The composition was inspired by August Rodin’s identically-titled sculpture in the garden of the Musee Rodin in Paris, itself inspired by Dante’s Divine Comedy. Rodin’s famous Thinker appears for the first time in this sculpture, perched above the Gate of Hell, under the Three Shadows, resting his head on his fist. (It was the German poet Rainer Maria Rilke, for many years the sculptor’s secretary, who suggested the master turn the Thinker into a free-standing statue.) “It was a great challenge to portray by means of music such a monumental work. It took me some time to decide whether I should do it at all. Then, one fine day, on 22 July 2001, on my 35th birthday, I heard music from a distant corner of our flat. I got up to see whether I was hallucinating, but the sounds kept resounding. These four notes, a major seventh chord comprising two perfect fifth, was to become the harmonic base of the composition, “ the composer said in apropos of his work.
“Naturally, the figure of the Thinker appears in the music - he comes forward in his capacity as silent observer, contemplating over passing time. By means of these returning motifs of time I sought to create a sort of free rondo form.
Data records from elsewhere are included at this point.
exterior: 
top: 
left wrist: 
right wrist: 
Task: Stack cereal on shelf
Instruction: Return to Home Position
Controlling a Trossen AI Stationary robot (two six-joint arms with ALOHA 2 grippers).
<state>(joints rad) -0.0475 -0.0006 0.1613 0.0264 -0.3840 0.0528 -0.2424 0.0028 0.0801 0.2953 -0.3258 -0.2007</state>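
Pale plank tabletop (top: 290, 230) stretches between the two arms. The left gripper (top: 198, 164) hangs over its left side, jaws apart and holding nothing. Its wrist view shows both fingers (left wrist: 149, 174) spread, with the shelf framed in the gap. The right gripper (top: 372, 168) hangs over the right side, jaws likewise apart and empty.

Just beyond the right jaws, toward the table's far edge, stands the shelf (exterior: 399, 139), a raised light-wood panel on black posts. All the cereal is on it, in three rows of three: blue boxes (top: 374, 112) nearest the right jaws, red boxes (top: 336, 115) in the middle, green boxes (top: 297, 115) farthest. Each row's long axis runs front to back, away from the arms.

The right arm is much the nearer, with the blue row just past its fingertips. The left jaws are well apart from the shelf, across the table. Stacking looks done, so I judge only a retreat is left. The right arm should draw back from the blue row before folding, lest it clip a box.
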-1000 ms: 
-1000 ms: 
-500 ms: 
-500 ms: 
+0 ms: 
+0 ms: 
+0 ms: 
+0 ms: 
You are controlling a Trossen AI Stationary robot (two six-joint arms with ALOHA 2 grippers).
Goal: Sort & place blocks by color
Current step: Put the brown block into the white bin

However, the Thinker is aware that thoughts, like their conceivers, have existed since the beginning of Time. I was chiefly out to portray this timelessness - an interesting undertaking, since music itself happens in passing time. I wanted the composition to be a ‘sound fresco’ - in which, as when looking at a sculpture, time after time different figures come into focus: now a wrenched, agonizing body, now a tear-drenched face, then directly, underneath the Thinker, silently but terrifyingly the symbol of death, the skeleton (‘His belly bloated and talon-sharp his hands: He claws the spirits, skins and splits them up.’) To alleviate the pain, from time to time we glance at the Three Shadows at the top of the sculpture, who, pointing in the same direction, seem to be saying: “Behold, mortal, what awaits you if you care not! There is portrayed by means of the above mentioned major seventh chord whose periodic appearance also creates a rondo form. Finally, a perhaps chance meeting: as I have mentioned, the first notes of the work first came to m on my 35th birthday. When I started read and think about Dante’s Divine Comedy I came across this staggering fact. The Divine Comedy begins with the following lines: “ Halfway through the journey we are living I found myself deep in a darkened forest.’ On the night of Holy Thursday, Dante celebrated his 35th birthday.”

Duration: 19 minutes
First performance: Budapest, Kunsthalle, 29.09.2001, Final version: April 2003.